Systemic Elevation of PTEN Induces a Tumor-Suppressive Metabolic State
Menée sur des modèles murins transgéniques surexprimant le gène PTEN, cette étude met en évidence un mécanisme par lequel PTEN, en régulant un processus métabolique, joue un rôle de suppresseur de tumeurs
Decremental loss of PTEN results in cancer susceptibility and tumor progression. PTEN elevation might therefore be an attractive option for cancer prevention and therapy. We have generated several transgenic mouse lines with PTEN expression elevated to varying levels by taking advantage of bacterial artificial chromosome (BAC)-mediated transgenesis. The Super-PTEN mutants are viable and show reduced body size due to decreased cell number, with no effect on cell size. Unexpectedly, PTEN elevation at the organism level results in healthy metabolism characterized by increased energy expenditure and reduced body fat accumulation. Cells derived from these mice show reduced glucose and glutamine uptake and increased mitochondrial oxidative phosphorylation and are resistant to oncogenic transformation.

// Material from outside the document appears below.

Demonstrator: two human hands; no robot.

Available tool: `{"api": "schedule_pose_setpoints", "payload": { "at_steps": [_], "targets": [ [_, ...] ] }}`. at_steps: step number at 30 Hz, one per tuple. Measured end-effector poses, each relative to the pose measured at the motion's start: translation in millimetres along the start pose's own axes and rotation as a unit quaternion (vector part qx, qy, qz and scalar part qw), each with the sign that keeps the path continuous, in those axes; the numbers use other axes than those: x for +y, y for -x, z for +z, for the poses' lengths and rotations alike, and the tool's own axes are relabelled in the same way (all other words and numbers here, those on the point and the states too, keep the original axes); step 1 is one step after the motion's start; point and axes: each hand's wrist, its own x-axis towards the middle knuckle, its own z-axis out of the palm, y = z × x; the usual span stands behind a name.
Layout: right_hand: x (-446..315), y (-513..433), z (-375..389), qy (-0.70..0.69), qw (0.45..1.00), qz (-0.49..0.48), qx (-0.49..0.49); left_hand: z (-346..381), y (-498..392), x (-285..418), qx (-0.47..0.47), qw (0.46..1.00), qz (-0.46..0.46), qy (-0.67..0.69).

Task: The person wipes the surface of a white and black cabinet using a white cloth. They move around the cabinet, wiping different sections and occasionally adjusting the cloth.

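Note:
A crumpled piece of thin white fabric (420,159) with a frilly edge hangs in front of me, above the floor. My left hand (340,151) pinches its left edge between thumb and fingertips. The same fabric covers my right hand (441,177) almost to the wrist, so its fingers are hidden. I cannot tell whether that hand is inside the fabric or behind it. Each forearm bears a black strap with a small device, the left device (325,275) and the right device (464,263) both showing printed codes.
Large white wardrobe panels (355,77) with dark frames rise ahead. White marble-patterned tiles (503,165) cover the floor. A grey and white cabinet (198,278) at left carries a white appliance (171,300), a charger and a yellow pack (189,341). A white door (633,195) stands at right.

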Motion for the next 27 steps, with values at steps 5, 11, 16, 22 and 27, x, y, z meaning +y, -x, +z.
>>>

Mechanistically we find that PTEN elevation orchestrates this metabolic switch by regulating PI3K-dependent and -independent pathways and negatively impacting two of the most pronounced metabolic features of tumor cells: glutaminolysis and the Warburg effect. º Super-PTEN mice are viable and show reduced body size due to decreased cell number º PTEN elevation shifts cellular metabolism to a tumor-suppressive anti-Warburg state º PTEN controls key metabolic pathways through PI3K-dependent and -independent functions º PTEN negatively impacts tumor metabolic pathways: glycolysis and glutaminolysis Increasing the expression of PTEN protects mice from cancer by suppressing metabolic programs, such as aerobic glycolysis, that fuel tumor growth. The findings indicate that cellular metabolic programs can play an important role in cancer prevention.